▸ **Your task**
Your task is to reproduce exactly the lines that run from the beginning of the data through the line where "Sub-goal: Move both" appears.
□ □ □ □ □ □ □
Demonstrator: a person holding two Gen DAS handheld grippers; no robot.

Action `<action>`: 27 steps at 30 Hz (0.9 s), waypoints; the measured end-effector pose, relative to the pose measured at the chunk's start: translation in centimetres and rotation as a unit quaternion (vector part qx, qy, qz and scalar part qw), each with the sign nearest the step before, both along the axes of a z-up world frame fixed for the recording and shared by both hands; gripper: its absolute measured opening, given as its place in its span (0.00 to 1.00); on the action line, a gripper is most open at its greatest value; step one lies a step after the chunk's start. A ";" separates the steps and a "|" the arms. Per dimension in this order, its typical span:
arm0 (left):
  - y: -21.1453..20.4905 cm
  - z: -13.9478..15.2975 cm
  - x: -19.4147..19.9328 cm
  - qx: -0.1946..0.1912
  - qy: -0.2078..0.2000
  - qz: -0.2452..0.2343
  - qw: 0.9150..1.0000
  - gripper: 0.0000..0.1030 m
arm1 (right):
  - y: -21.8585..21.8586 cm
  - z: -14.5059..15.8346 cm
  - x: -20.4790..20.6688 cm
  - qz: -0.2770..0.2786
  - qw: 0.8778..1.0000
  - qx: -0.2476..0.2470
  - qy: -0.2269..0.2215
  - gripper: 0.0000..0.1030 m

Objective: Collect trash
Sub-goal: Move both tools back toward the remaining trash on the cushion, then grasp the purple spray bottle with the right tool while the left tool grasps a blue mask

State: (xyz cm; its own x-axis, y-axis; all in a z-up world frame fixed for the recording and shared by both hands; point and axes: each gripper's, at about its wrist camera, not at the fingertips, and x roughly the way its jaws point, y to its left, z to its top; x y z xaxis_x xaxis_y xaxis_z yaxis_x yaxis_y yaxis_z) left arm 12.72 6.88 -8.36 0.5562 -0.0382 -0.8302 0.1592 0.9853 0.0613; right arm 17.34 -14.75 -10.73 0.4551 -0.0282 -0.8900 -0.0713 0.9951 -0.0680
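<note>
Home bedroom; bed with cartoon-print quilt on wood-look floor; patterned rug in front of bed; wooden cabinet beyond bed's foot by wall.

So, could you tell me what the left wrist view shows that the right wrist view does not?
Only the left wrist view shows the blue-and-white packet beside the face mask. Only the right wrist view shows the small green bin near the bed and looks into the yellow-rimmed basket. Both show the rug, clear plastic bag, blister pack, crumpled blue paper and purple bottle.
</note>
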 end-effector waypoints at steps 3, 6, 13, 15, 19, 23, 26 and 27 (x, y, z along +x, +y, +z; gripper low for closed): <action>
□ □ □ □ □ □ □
▸ **Output of the exercise**
Demonstrator: a person holding two Gen DAS handheld grippers; no robot.

Action `<action>`: 27 steps at 30 Hz (0.9 s), waypoints; the measured end-effector pose, relative to the pose measured at the chunk's start: translation in centimetres and rotation as a unit quaternion (vector part qx, qy, qz and scalar part qw), each with the sign nearest the step before, both along the axes of a z-up world frame fixed for the recording and shared by both hands; gripper: its absolute measured opening, given as its place in its span (0.00 to 1.00); on the action line, a gripper is most open at its greatest value; step one lies a step after the chunk's start. A ";" separates the steps and a "|" the arms. Per dimension in this order, its typical span:
arm0 (left):
  - y: -21.1453..20.4905 cm
  - z: -13.9478..15.2975 cm
  - x: -19.4147..19.9328 cm
  - qx: -0.1946..0.1912
  - qy: -0.2078..0.2000
  - qz: -0.2452..0.2343
  - qw: 0.9150..1.0000
  - gripper: 0.0000..0.1030 m
arm1 (right):
  - y: -21.8585..21.8586 cm
  - z: -14.5059..15.8346 cm
  - x: -20.4790..20.6688 cm
  - qz: -0.2770..0.2786
  - qw: 0.8778..1.0000
  - qx: -0.2476..0.2470
  - qy: -0.2269..0.2215
  - gripper: 0.0000..0.1030 m

Objective: Collect trash
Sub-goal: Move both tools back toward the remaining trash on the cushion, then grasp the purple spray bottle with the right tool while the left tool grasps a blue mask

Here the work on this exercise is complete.